PROBLEM STATEMENT: An exact copy of all the lines below is required, with every image left out.

DATASET CONTENT:
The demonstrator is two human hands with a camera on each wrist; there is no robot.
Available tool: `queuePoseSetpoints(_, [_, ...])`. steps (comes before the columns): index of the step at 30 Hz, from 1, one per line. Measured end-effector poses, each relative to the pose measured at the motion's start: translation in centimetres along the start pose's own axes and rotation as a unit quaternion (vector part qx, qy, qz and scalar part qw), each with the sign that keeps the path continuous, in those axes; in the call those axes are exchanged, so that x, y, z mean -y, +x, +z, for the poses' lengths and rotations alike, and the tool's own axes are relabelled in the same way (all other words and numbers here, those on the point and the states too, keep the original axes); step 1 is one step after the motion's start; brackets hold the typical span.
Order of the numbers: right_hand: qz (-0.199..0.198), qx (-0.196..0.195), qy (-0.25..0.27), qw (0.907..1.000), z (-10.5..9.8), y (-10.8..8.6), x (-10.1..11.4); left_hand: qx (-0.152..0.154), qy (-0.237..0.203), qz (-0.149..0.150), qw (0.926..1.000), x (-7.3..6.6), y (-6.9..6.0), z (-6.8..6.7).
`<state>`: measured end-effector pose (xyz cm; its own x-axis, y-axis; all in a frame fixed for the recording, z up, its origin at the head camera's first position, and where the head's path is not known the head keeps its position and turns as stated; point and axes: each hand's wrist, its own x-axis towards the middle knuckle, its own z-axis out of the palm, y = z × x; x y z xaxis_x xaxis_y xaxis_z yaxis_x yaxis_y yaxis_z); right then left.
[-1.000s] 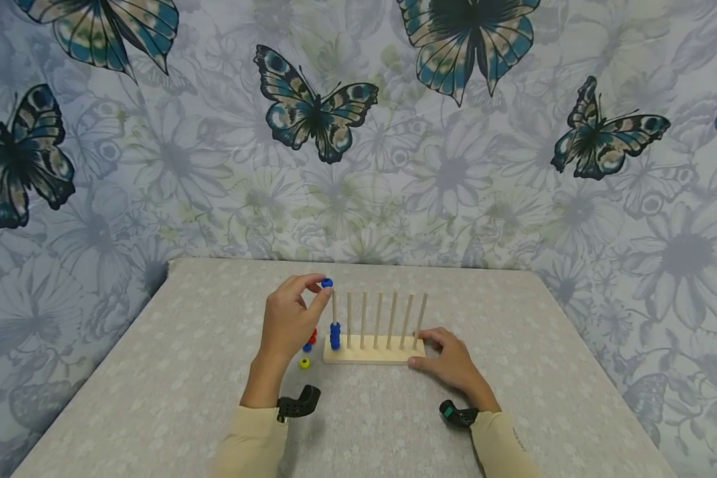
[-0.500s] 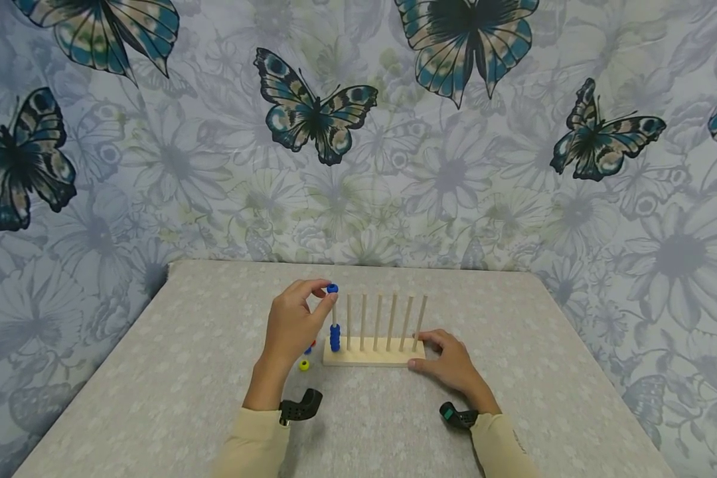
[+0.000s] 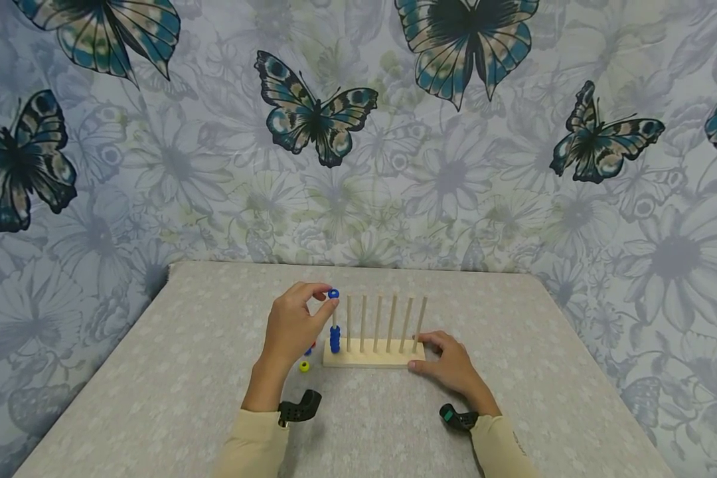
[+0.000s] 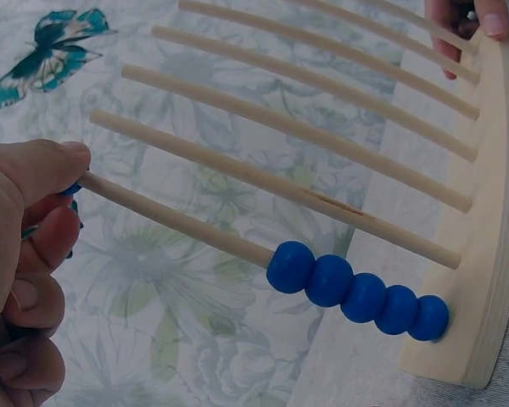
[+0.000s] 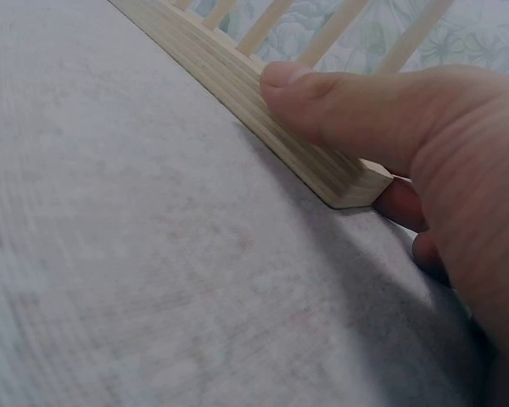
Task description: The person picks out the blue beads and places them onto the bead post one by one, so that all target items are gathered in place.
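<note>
Five glossy blue round beads (image 4: pixel 363 297) sit stacked at the foot of the leftmost upright wooden rod (image 4: pixel 178 219) of a pale wooden seven-rod rack (image 3: pixel 373 358), which stands on a pale patterned tabletop (image 3: pixel 370 431). At that rod's tip, a person's left hand (image 3: pixel 293 328) pinches a sixth blue bead (image 3: pixel 333 293) between thumb and index finger; whether the rod has entered its hole cannot be told. The head view shows the bead's hole, while the left wrist view leaves only a sliver of blue below the thumb but reveals the other fingers curled and the stack's full count. The right hand (image 3: pixel 448 358) grips the rack's opposite end: the right wrist view shows the thumb pressed along the near edge and fingertips past the end, a contact small in the head view. Only the head view takes in a small round yellow bead (image 3: pixel 304 366), with bits of a loose blue bead (image 3: pixel 308 352) and a red piece (image 3: pixel 313 344) partly hidden behind the left hand, all just beside the rack.
</note>
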<state>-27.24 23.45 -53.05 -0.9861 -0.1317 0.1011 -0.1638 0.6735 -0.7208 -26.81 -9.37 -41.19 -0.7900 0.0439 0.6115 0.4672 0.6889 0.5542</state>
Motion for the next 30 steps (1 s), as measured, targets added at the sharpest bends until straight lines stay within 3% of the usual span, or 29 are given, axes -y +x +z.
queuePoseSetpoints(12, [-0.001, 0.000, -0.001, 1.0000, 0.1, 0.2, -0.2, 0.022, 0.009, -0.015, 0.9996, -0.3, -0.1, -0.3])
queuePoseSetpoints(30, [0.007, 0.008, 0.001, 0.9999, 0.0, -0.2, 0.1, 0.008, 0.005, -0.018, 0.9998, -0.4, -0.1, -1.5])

FINISHED TASK:
The demonstrator is two human hands with a camera on each wrist; there is no robot.
Available tool: `queuePoseSetpoints(_, [_, ...])`. steps (comes before the columns): index of the step at 30 Hz, from 1, one per line. Measured end-effector poses, each relative to the pose measured at the motion's start: translation in centimetres along the start pose's own axes and rotation as a unit quaternion (vector part qx, qy, qz and scalar part qw), each with the sign that keeps the path continuous, in those axes; in the call those axes are exchanged, so that x, y, z mean -y, +x, +z, for the poses' lengths and rotations alike, and the tool's own axes are relabelled in the same way (all other words and numbers here, those on the point and the states too, keep the original axes); step 1 is one step after the motion's start; brackets hold the typical span.
Order of the numbers: right_hand: qz (-0.199..0.198), qx (-0.196..0.195), qy (-0.25..0.27), qw (0.907..1.000), z (-10.5..9.8), y (-10.8..8.6), x (-10.1..11.4); left_hand: qx (-0.152..0.154), qy (-0.237..0.203), qz (-0.149..0.150), qw (0.926..1.000), x (-7.3..6.6), y (-6.9..6.0), z (-6.8..6.7).
`<state>`: measured end-effector pose (xyz cm; its own x-axis, y-axis; all in a frame fixed for the recording, z up, its origin at the head camera's first position, and where the head's path is not known the head keeps its position and turns as stated; point and axes: each hand's wrist, its own x-axis towards the middle knuckle, its own z-axis out of the palm, y = z × x; x y z xaxis_x xaxis_y xaxis_z yaxis_x yaxis_y yaxis_z); right then left.
[-1.000s] 
[-0.500s] 
[+0.000s] 
[+0.000s] 
[+0.000s] 
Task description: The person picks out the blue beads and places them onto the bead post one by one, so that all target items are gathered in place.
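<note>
Five glossy blue round beads (image 4: pixel 363 297) sit stacked at the foot of the leftmost upright wooden rod (image 4: pixel 178 219) of a pale wooden seven-rod rack (image 3: pixel 373 358), which stands on a pale patterned tabletop (image 3: pixel 370 431). At that rod's tip, a person's left hand (image 3: pixel 293 328) pinches a sixth blue bead (image 3: pixel 333 293) between thumb and index finger; whether the rod has entered its hole cannot be told. The head view shows the bead's hole, while the left wrist view leaves only a sliver of blue below the thumb but reveals the other fingers curled and the stack's full count. The right hand (image 3: pixel 448 358) grips the rack's opposite end: the right wrist view shows the thumb pressed along the near edge and fingertips past the end, a contact small in the head view. Only the head view takes in a small round yellow bead (image 3: pixel 304 366), with bits of a loose blue bead (image 3: pixel 308 352) and a red piece (image 3: pixel 313 344) partly hidden behind the left hand, all just beside the rack.
</note>
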<state>-27.24 23.45 -53.05 -0.9861 -0.1317 0.1011 -0.1638 0.6735 -0.7208 -26.81 -9.37 -41.19 -0.7900 0.0439 0.6115 0.4672 0.6889 0.5542</state>
Motion for the next 30 steps (1 s), as measured, targets added at the sharpest bends until straight lines stay within 3% of the usual span, or 29 are given, axes -y +x +z.
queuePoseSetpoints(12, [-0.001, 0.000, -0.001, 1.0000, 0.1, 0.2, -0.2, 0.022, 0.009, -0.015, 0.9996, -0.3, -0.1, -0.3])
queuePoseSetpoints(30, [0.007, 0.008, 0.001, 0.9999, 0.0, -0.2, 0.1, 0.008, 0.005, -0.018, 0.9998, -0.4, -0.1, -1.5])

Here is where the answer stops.